17. What is the comparative cost to operate COX RapidHeat Sterilizer?
CPAC has completed a Comparative Cost Analysis that reveals a 50% operating cost savings over a comparable steam sterilizer. Exceptional savings are found in maintenance, utility, and instrument replacement costs. Operational cost can be defined by utility costs, sterilizer–required supply costs, and equipment maintenance cost.
18. How energy efficient is the COX HVHA sterilizer as compared to comparable tabletop steam sterilizer?
The New York State Pollution Prevention Institute at The Rochester Institute of Technology performed an independent third-party energy study of the COX RapidHeat Sterilizer, providing a comparative energy analysis with two conventional tabletop steam sterilizers. As summarized in their report, the COX RapidHeat Sterilizer “sterilized small batches of instruments 3x to 6x faster using 84% less energy per cycle vs. steam sterilizers.”
19. Can the time and temperature parameters of the COX HVHA sterilization process be monitored and recorded?
The COX RapidHeat Sterilizer monitors and records for both electronic and printed storage the critical time-temperature parameters for each sterilization cycle via the use of a USB flash drive.

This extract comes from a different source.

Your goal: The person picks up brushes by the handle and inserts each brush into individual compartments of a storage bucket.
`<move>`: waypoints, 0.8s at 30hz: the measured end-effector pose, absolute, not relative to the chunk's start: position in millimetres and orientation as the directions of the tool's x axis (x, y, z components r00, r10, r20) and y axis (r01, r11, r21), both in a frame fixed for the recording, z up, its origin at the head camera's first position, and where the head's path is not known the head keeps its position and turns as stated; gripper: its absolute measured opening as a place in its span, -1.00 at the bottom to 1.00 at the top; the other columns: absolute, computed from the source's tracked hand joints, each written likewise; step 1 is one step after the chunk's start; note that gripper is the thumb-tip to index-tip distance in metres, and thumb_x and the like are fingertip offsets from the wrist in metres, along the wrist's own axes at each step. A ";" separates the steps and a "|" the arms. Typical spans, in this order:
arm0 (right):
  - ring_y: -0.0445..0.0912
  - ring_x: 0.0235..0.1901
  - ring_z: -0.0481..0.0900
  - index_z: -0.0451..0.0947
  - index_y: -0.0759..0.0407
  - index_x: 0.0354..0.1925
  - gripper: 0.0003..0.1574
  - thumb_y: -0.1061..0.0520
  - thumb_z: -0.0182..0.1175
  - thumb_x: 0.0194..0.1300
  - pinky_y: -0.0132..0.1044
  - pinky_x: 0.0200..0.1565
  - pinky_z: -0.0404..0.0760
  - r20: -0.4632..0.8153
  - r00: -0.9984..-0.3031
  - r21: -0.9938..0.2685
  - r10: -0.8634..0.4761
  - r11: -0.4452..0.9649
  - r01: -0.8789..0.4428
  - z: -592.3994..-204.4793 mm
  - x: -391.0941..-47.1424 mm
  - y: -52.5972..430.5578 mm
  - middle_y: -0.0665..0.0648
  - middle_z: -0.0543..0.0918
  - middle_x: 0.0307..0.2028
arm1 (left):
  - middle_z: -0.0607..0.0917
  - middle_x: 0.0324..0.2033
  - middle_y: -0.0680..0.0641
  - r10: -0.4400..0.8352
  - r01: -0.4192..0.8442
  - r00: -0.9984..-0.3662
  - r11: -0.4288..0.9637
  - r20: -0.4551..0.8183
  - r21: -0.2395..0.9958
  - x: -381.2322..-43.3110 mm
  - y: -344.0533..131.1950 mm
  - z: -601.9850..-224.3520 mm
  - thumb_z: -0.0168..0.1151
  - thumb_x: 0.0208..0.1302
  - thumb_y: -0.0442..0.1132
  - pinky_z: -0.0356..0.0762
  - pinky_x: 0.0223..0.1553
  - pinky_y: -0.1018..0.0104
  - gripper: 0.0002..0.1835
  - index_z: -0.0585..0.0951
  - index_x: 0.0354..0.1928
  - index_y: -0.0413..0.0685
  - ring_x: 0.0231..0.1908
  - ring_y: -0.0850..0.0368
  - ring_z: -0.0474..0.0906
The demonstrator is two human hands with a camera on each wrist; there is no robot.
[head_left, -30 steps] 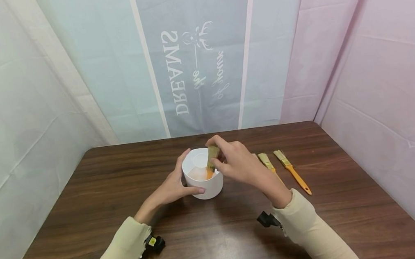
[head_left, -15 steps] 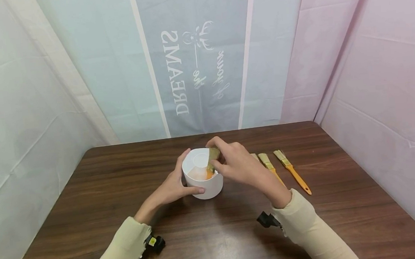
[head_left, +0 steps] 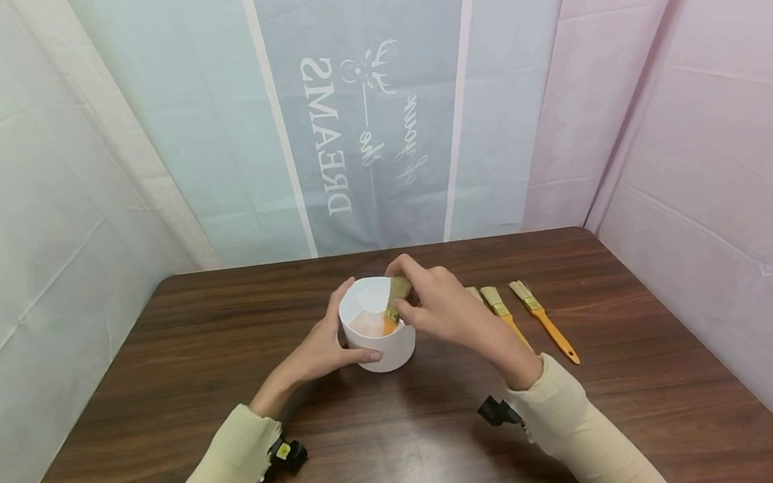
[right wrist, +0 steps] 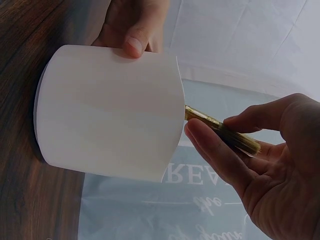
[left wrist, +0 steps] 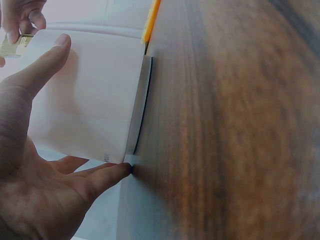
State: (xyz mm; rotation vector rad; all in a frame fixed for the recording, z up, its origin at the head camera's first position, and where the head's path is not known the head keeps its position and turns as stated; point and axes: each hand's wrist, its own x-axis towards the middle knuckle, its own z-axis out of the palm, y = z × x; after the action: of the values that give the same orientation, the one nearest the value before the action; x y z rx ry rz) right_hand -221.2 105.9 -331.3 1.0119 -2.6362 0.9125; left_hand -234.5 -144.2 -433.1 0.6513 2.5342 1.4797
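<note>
A white round container [head_left: 391, 354] stands on the dark wooden table, its top sloped and open. My left hand [head_left: 318, 350] holds it from the left, thumb across the front and fingers round the far side. Over its right rim, my right hand [head_left: 444, 302] pinches a paintbrush [head_left: 398, 293] with the bristles up. The brush's orange handle points down into the container, its lower end hidden by the wall. In the right wrist view the thumb and fingers grip the brush [right wrist: 220, 129] at the bristles and metal band, right by the rim.
To the right lie more orange-handled paintbrushes: one at the far right [head_left: 547, 323], one beside it [head_left: 500, 307], and another partly hidden behind the right hand. Hanging cloth [head_left: 376, 120] closes off the table's back edge and both sides.
The brush in my right hand tilts slightly more to the right and sits a touch lower in the container. My left hand and the container stay put.
</note>
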 end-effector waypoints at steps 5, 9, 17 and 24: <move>-0.28 -0.50 0.61 0.43 0.21 0.18 -0.58 0.23 0.23 0.39 -0.39 -0.42 0.62 0.343 -0.765 -0.484 -0.545 0.596 -0.641 -331.5 -220.6 105.7 0.01 0.71 -0.43 | 0.32 0.49 -0.01 0.437 0.305 -0.893 0.422 0.103 0.854 -235.0 -145.1 -435.0 0.64 0.04 0.07 0.28 0.42 -0.31 0.39 -0.27 0.64 0.50 0.45 -0.05 0.33; -0.29 -0.51 0.60 0.42 0.22 0.19 -0.56 0.22 0.23 0.39 -0.39 -0.42 0.62 0.334 -0.768 -0.482 -0.547 0.601 -0.638 -329.4 -219.9 106.1 0.02 0.71 -0.43 | 0.31 0.49 -0.03 0.446 0.315 -0.888 0.409 0.114 0.856 -235.7 -144.9 -434.5 0.64 0.05 0.06 0.29 0.42 -0.31 0.38 -0.28 0.62 0.56 0.45 -0.06 0.33; -0.30 -0.49 0.62 0.40 0.20 0.21 -0.55 0.20 0.23 0.41 -0.39 -0.41 0.62 0.303 -0.767 -0.476 -0.566 0.607 -0.636 -327.2 -220.6 108.8 0.01 0.72 -0.41 | 0.31 0.49 0.00 0.438 0.308 -0.892 0.414 0.109 0.857 -236.2 -145.0 -434.3 0.64 0.04 0.07 0.26 0.44 -0.30 0.38 -0.28 0.60 0.62 0.45 -0.03 0.32; -0.29 -0.47 0.60 0.41 0.14 0.19 -0.56 0.19 0.26 0.40 -0.39 -0.40 0.61 0.306 -0.766 -0.450 -0.565 0.624 -0.639 -324.6 -219.7 110.0 -0.03 0.68 -0.42 | 0.29 0.51 -0.04 0.446 0.325 -0.887 0.416 0.120 0.849 -235.3 -144.6 -432.4 0.63 0.06 0.06 0.26 0.43 -0.34 0.38 -0.28 0.64 0.46 0.47 -0.07 0.31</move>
State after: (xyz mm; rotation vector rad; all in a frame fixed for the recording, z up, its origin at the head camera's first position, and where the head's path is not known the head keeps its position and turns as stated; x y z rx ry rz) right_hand -219.7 110.0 -324.6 1.0092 -2.7070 0.8304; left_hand -235.3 -144.6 -432.4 0.6939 2.5372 1.4785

The flash drive inserts in the sterilizer’s USB port and records cycle parameters, including start date and time, cycle phase time and temperatures (at one minute intervals), and the cycle status. The cycle status at the end of the record indicates details of the completed sterilization cycle. A typical printout will display temperature readouts between 374° F and 378° F during the sterilization cycle.
20. What are the utility requirements for COX HVHA sterilizer installation?
The COX RapidHeat Sterilizer only requires a standard 110-120V, 60Hz, 12-amp service outlet. No water, drains or other utilities are required.